Basic geriatric assessment does not predict in-hospital mortality after PEG placement
1 Department of Internal Medicine and Geriatrics, St.-Marien-Hospital Borken, Am Boltenhof 7, 46325, Borken, Germany
2 Institute for Biomedicine of Aging (IBA), Friedrich-Alexander-Universität Erlangen-Nürnberg, Nürnberg, Germany
3 Bundesverband Geriatrie e.V, Reinickendorfer Str. 61, 13347, Berlin, Germany
4 Department of Internal Medicine II, Nürnberg Hospital, Prof.-Ernst-Nathan-Str. 1, 90419, Nürnberg, Germany
BMC Geriatrics 2012, 12:52 doi:10.1186/1471-2318-12-52Published: 6 September 2012
Percutaneous endoscopic gastrostomy (PEG) is an established procedure for long-term nutrition. However, studies have underlined the importance of proper patient selection as mortality has been shown to be relatively high in acute illness and certain patient groups, amongst others geriatric patients. Objective of the study was to gather information about geriatric patients receiving PEG and to identify risk factors associated with in-hospital mortality after PEG placement.
All patients from the GEMIDAS database undergoing percutaneous endoscopic gastrostomy in acute geriatric wards from 2006 to 2010 were included in a retrospective database analysis. Data on age, gender, main diagnosis leading to hospital admission, death in hospital, care level, and legal incapacitation were extracted from the main database of the Geriatric Minimum Data Set. Self-care capacity was assessed by the Barthel index, and cognitive status was rated with the Mini Mental State Examination or subjectively judged by the clinician. Descriptive statistics and group comparisons were chosen according to data distribution and scale of measurement, logistic regression analysis was performed to examine influence of various factors on hospital mortality.

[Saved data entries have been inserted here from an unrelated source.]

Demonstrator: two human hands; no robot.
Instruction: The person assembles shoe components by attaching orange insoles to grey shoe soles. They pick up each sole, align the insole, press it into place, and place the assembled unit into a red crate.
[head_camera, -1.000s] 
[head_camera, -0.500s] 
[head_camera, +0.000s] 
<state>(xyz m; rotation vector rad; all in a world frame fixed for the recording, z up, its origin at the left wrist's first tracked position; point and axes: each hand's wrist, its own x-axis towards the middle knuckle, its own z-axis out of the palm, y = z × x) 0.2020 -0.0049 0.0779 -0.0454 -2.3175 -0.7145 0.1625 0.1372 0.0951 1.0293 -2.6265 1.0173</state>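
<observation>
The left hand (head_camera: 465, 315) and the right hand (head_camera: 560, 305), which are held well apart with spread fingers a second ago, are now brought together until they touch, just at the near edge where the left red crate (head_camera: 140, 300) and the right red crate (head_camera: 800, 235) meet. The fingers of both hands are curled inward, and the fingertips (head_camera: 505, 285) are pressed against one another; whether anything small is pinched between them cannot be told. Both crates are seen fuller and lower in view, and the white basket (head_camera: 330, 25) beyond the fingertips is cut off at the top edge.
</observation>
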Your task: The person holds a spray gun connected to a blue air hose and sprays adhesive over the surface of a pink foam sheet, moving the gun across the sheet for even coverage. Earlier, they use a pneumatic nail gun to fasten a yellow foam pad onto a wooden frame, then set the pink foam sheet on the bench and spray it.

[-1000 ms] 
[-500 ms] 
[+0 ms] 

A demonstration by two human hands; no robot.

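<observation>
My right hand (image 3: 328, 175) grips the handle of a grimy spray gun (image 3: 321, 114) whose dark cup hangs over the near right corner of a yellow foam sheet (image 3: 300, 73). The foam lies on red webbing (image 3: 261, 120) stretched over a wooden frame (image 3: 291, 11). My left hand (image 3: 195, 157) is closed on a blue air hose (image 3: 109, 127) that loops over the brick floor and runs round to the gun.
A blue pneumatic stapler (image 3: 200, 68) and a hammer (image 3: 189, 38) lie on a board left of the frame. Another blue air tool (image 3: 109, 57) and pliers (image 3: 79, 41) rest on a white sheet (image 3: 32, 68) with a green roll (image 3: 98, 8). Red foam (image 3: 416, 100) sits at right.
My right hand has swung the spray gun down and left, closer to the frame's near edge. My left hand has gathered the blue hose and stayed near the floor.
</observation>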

A total of 1232 patients (60.4% women) with a median age of 82 years (range 60 to 99 years) were included. The mean Barthel index at admission was 9.5 ± 14.0 points. Assessment of cognitive status was available in about half of the patients (n = 664), with 20% being mildly impaired and almost 70% being moderately to severely impaired. Stroke was the most common main diagnosis (55.2%). In-hospital mortality was 12.8%. In a logistic regression analysis, old age (odds ratio (OR) 1.030, 95% confidence interval (CI) 1.003-1.056), male sex (OR 1.741, 95% CI 1.216-2.493), and pneumonia (OR 2.641, 95% CI 1.457-4.792) or the diagnosis group ‘miscellaneous disease’ (OR 1.864, 95% CI 1.224-2.839) were identified as statistical risk factors for in–hospital death. Cognitive status did not have an influence on mortality (OR 0.447, CI 95% 0.248-1.650).
In a nationwide geriatric database, no component of the basic geriatric assessment emerged as a significant risk factor for mortality after PEG placement, emphasizing individual decision-making.